Ça va être un été long, chaud, de haut en bas, de nulle part en bourse, mais ne le vends pas encore

Les stocks vont-ils augmenter ou diminuer?

Oui.

Devriez-vous être à risque ou à risque?

Oui.

Les gros titres de COVID-19 continueront-ils de battre le marché, maintenant l’incertitude élevée et les actifs se déplaçant violemment dans les deux sens?

Un oui encore plus catégorique.

Sommes-nous dans un marché «sans condamnation» dans lequel les investisseurs sont aux prises avec ce qui peut sembler être le plus grand nombre d’inconnues de l’histoire?

Vous obtenez où cela va. Bien qu’il soit certes difficile de quantifier s’il y a plus d’inconnues maintenant qu’auparavant, «les investisseurs restent prudents», comme l’a expliqué l’équipe du fournisseur de recherche DataTrek dans une note du lundi. Combinez cette notion avec le consensus naissant selon lequel les marchés resteront probablement volatils tout en restant limités pendant un certain temps, et vous obtiendrez le régime le plus inconfortable: un paysage de marché sans élan, sans progrès et, pire encore, sans récit clair .

L’analyste d’Evercore ISI, Dennis DeBusschere, prédit depuis un certain temps des «marchés violemment stables». Dans une note publiée lundi, DeBusschere a ajouté ceci: «Les investisseurs devraient [expect] des inversions plus marquées de la performance des facteurs à mesure que le récit COVID change.

Les analystes de BCA Research ont dit à peu près la même chose dans une note du lundi intitulée «Limbo».

“Le neutre est terne, ni chaud ni froid, ni ici ni là-bas, et recommander une pondération des actions de référence dans un portefeuille équilibré nous rend agités”, ont écrit les analystes, dirigés par Doug Peta. Mais, ont-ils ajouté, il n’y a aucune raison de déplacer les allocations jusqu’à ce que la dynamique risque-récompense devienne suffisamment claire «pour mériter une sous-pondération ou une surpondération».

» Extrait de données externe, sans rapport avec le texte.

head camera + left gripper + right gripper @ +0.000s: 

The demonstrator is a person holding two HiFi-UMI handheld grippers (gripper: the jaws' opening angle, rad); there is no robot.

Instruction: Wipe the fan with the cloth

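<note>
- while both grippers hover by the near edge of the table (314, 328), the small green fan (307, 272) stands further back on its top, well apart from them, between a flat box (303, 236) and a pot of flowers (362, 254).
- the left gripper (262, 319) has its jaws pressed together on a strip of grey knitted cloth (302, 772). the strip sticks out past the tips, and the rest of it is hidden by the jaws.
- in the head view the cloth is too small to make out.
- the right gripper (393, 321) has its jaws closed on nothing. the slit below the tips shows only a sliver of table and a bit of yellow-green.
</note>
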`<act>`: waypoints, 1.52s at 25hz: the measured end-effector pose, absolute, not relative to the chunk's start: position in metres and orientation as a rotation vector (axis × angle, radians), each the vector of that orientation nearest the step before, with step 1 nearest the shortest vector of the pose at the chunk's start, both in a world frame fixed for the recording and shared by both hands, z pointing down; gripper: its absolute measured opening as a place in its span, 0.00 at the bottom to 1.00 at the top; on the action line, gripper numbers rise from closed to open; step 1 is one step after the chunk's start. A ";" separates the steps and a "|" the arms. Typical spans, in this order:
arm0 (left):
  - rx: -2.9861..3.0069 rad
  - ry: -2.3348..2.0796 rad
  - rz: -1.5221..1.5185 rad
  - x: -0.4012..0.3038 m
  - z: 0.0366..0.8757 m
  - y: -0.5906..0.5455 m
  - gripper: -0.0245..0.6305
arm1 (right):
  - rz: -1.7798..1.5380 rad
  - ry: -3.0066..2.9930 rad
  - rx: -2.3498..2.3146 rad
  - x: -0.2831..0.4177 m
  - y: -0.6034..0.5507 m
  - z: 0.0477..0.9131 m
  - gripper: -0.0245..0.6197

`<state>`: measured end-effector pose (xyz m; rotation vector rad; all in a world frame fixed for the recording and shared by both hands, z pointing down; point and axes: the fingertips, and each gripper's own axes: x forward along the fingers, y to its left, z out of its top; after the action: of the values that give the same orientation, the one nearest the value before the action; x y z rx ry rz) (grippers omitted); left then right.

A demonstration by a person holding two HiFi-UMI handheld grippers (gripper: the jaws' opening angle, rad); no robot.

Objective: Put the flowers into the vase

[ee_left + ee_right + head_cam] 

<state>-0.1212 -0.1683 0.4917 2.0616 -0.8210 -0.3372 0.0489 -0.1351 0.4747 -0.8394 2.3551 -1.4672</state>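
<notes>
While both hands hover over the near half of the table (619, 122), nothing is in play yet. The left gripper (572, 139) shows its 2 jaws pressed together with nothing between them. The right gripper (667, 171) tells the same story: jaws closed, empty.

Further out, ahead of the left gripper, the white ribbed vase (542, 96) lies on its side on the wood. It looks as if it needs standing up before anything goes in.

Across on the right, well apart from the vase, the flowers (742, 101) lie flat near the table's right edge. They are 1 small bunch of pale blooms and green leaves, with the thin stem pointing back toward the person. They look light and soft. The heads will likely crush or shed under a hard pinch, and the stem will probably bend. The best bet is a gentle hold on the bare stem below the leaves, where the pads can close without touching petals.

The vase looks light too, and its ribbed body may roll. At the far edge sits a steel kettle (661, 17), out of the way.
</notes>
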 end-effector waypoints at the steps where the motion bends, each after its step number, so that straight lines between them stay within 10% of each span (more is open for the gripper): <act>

Aucun des deux groupes ne pense que les actions n’ont aucune chance d’augmenter. «Tant que le nombre de décès reste faible et qu’il y a des signes que les réouvertures peuvent être gérées, le risque à la baisse est limité», a déclaré DeBusschere. «En fin de compte, la croissance de l’emploi doit s’accélérer et l’activité économique doit revenir à quelque chose qui ressemble à la normale, mais à court terme, les soutiens fiscaux et monétaires associés à de faibles données sur les décès contribuent à augmenter les actifs à risque.»

Et BCA avait ceci à dire: «Sur un horizon d’un an, nous restons surpondérés en actions car nous ne voyons pas la pandémie exercer un impact négatif permanent sur les bénéfices des entreprises.»

Quant à DataTrek, leur point de vue provient d’une enquête qu’ils ont menée au cours de la semaine du 22 juin. En réponse à la question, «où pensez-vous que le S&P 500
SPX,
+ 1,54%
va finir l’année?

Les resultats:

• Plus de 10% par rapport aux niveaux actuels: 20%

• + 5% à + 10% par rapport aux niveaux actuels: 21% (le plus populaire avec seulement 2 votes)

• Dans les 5% supérieurs ou inférieurs aux niveaux actuels: 21%

• -5% à -10% par rapport aux niveaux actuels: 18%

• En baisse de plus de 10% par rapport aux niveaux actuels: 19%

«Nous n’avons jamais vu ni réalisé d’enquête auprès des investisseurs au cours de nos nombreuses années dans le secteur lorsque toutes les options de« vraiment mauvaises »(en baisse de 10% à partir %) ont obtenu essentiellement le même nombre de votes, et nous ne parlons que des 6 prochains mois », ont écrit les cofondateurs de DataTrek, Nicholas Colas et Jessica Rabe.

Malgré toute l’incertitude: les inconnues connues, les inconnues inconnues, et ainsi de suite, elles restent tout aussi prudemment optimistes que DeBusschere et BCA. «Notre point de vue est que les bénéfices des entreprises sont plus faciles à connaître que la conjoncture économique et que les actions devraient continuer de se redresser après une pause de plusieurs semaines», ont écrit Colas et Rabe.